● **YOUR ASSIGNMENT**
When the line with "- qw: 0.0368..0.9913" appears below, start repeating lines exactly, and keep going through the line with "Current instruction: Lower"; add nothing outside that span.

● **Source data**
════════════════

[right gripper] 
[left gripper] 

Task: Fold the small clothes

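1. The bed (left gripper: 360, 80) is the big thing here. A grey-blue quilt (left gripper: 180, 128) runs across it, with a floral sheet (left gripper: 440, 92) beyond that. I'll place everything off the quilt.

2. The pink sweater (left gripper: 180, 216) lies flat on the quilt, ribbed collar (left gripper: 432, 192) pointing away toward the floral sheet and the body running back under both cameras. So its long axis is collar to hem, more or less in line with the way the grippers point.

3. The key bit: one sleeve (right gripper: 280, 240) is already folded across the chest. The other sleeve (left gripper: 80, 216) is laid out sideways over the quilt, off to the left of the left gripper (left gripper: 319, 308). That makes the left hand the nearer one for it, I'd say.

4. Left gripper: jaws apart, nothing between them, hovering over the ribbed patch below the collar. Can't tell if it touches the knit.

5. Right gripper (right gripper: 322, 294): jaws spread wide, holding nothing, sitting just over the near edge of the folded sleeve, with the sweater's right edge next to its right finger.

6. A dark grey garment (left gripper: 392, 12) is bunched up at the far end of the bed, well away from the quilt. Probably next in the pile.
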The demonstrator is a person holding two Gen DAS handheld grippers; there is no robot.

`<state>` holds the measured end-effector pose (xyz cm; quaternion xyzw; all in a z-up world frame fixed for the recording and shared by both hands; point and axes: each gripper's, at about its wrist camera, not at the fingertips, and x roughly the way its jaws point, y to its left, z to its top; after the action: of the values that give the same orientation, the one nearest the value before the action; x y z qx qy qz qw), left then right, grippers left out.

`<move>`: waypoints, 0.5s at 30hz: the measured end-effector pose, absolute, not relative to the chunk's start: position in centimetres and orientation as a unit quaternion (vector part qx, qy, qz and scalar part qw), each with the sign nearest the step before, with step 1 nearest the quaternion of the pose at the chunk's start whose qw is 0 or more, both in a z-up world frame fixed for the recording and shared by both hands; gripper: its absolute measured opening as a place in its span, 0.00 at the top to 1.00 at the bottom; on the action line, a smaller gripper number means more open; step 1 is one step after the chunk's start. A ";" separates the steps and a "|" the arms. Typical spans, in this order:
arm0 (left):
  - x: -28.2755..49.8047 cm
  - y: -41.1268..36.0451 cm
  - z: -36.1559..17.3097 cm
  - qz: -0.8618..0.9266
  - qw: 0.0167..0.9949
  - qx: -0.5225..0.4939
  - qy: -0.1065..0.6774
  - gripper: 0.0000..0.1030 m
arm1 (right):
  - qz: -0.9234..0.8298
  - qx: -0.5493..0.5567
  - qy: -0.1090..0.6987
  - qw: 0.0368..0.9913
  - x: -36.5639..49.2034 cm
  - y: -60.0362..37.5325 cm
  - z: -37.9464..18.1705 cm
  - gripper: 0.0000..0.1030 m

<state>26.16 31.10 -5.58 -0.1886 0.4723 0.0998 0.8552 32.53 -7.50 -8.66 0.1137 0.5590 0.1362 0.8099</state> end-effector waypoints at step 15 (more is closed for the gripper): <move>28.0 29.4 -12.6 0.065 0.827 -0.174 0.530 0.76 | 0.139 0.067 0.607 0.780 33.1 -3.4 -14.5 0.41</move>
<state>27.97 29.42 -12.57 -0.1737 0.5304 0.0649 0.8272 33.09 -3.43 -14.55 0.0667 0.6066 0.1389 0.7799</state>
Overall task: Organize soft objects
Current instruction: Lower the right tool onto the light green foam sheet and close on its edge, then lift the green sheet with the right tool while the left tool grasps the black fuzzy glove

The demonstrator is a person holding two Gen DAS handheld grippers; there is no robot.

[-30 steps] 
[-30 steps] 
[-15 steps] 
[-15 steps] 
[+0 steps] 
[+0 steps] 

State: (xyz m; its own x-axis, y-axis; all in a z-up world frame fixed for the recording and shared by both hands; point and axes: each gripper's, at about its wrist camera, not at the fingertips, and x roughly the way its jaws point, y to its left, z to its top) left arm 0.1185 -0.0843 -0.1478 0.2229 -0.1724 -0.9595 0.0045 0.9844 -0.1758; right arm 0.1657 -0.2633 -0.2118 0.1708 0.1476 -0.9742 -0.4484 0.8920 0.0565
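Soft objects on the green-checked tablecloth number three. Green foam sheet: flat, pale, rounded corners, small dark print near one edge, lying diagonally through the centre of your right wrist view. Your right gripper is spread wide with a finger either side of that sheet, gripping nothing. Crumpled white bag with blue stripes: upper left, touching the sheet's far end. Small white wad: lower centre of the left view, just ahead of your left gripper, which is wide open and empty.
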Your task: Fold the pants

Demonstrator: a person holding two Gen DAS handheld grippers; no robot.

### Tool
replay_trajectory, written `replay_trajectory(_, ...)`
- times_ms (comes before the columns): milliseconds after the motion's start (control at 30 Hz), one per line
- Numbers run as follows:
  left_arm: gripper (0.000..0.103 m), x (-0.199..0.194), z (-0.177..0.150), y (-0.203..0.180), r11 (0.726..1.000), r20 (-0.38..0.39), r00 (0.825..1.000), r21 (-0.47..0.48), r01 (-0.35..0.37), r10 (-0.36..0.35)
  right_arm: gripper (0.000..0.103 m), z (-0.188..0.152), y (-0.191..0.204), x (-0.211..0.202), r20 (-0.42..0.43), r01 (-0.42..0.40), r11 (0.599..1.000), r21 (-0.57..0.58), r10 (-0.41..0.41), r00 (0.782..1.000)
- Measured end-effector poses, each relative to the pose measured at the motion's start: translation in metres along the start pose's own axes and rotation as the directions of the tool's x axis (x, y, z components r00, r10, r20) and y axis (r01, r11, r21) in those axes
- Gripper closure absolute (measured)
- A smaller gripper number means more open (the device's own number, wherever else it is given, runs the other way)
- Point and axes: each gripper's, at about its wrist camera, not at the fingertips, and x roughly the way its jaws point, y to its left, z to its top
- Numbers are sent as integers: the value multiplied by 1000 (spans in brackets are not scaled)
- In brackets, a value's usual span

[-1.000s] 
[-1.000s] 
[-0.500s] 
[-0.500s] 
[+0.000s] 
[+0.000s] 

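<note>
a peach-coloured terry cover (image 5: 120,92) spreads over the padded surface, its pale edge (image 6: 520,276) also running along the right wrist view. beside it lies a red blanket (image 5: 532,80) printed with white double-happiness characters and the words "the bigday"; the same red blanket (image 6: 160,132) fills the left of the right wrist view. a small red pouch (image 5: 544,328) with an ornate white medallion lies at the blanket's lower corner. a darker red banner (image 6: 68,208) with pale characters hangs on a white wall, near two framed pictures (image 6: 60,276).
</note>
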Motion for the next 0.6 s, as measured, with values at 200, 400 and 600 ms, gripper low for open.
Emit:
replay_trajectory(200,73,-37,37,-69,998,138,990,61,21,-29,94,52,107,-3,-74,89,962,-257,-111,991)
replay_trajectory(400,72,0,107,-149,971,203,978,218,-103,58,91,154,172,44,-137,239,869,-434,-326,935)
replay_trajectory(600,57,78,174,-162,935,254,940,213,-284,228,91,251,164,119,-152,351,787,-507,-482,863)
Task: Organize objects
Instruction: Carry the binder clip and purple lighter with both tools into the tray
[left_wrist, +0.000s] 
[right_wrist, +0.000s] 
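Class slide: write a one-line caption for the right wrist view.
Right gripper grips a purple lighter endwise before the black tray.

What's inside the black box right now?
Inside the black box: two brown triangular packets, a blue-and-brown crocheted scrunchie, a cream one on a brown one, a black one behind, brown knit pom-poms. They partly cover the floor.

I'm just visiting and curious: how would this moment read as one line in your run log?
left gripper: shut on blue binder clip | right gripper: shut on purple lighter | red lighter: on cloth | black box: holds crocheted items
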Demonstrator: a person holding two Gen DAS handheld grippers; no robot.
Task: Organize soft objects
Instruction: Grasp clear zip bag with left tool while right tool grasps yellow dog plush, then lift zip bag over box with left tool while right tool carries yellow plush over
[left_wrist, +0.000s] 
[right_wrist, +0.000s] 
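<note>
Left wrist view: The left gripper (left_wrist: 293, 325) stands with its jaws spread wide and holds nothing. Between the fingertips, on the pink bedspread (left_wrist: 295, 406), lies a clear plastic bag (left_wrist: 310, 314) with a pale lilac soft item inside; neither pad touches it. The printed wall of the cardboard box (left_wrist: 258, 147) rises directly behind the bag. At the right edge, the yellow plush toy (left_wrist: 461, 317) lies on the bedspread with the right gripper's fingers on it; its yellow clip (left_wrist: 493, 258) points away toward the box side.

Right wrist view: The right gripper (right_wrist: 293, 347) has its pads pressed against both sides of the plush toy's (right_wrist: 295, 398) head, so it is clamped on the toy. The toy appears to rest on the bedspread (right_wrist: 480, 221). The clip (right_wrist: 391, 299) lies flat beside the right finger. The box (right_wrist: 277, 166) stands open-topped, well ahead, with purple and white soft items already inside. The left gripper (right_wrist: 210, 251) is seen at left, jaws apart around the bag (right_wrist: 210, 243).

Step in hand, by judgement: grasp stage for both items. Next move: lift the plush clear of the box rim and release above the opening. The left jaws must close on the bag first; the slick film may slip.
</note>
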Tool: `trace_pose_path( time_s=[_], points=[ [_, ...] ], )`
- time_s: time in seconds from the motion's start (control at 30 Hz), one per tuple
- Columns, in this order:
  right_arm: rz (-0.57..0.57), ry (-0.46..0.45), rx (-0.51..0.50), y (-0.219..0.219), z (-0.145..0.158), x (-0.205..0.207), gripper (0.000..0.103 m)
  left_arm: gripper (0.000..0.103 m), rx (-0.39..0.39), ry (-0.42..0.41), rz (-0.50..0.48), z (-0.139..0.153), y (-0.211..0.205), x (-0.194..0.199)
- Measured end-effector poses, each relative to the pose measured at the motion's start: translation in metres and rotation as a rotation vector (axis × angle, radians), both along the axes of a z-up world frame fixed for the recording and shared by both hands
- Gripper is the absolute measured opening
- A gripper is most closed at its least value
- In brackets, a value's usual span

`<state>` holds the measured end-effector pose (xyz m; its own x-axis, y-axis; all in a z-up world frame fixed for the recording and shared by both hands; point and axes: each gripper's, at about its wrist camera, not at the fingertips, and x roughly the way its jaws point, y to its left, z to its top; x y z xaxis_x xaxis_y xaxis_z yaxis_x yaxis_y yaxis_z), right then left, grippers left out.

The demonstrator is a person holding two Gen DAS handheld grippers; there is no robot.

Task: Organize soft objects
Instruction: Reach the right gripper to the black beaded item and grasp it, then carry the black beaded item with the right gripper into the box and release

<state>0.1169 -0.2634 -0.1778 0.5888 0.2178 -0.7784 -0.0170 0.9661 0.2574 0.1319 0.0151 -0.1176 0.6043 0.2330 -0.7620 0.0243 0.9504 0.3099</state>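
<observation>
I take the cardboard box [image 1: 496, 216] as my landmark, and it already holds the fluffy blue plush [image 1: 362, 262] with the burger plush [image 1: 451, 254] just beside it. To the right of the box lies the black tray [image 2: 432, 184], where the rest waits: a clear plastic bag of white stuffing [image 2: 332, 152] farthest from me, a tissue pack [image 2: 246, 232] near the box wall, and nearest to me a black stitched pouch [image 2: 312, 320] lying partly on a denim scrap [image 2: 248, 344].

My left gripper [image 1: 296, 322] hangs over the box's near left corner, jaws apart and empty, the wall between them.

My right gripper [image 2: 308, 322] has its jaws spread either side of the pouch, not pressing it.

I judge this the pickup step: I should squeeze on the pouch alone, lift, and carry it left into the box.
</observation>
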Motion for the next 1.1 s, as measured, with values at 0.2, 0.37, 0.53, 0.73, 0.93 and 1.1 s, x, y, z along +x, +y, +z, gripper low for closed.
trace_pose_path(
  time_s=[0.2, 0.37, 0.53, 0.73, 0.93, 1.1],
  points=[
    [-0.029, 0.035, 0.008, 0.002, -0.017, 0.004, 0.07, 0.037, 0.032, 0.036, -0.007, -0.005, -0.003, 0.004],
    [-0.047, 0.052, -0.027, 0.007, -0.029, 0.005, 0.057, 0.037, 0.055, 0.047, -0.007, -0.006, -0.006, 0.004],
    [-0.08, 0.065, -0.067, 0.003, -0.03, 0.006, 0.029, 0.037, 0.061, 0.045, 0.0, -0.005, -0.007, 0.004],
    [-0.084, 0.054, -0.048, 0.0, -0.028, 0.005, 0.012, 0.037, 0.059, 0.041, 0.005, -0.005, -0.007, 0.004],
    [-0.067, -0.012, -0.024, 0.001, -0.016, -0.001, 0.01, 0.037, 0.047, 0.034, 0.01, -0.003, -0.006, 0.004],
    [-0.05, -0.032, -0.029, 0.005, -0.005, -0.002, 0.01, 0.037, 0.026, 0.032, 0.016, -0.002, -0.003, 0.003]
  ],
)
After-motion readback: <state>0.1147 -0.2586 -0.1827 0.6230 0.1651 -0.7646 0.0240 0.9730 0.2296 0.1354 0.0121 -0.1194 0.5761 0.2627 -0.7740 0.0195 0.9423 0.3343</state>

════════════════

● **EXERCISE ANSWER**
  - qw: 0.0368..0.9913
  - x: -36.5639..49.2034 cm
  - y: -60.0362..37.5325 cm
  - z: -37.9464..18.1705 cm
  - gripper: 0.0000..0.1030 m

<state>26.16 31.10 -5.58 -0.1886 0.4723 0.0998 0.8552 32.53 -7.50 -8.66 0.1137 0.5590 0.1362 0.8099</state> end-effector waypoints at step 15 (more is closed for the gripper): <move>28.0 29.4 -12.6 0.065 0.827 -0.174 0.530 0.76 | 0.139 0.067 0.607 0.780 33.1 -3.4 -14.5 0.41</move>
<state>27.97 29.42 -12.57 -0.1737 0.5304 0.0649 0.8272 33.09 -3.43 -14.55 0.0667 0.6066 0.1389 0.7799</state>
Overall task: Organize soft objects
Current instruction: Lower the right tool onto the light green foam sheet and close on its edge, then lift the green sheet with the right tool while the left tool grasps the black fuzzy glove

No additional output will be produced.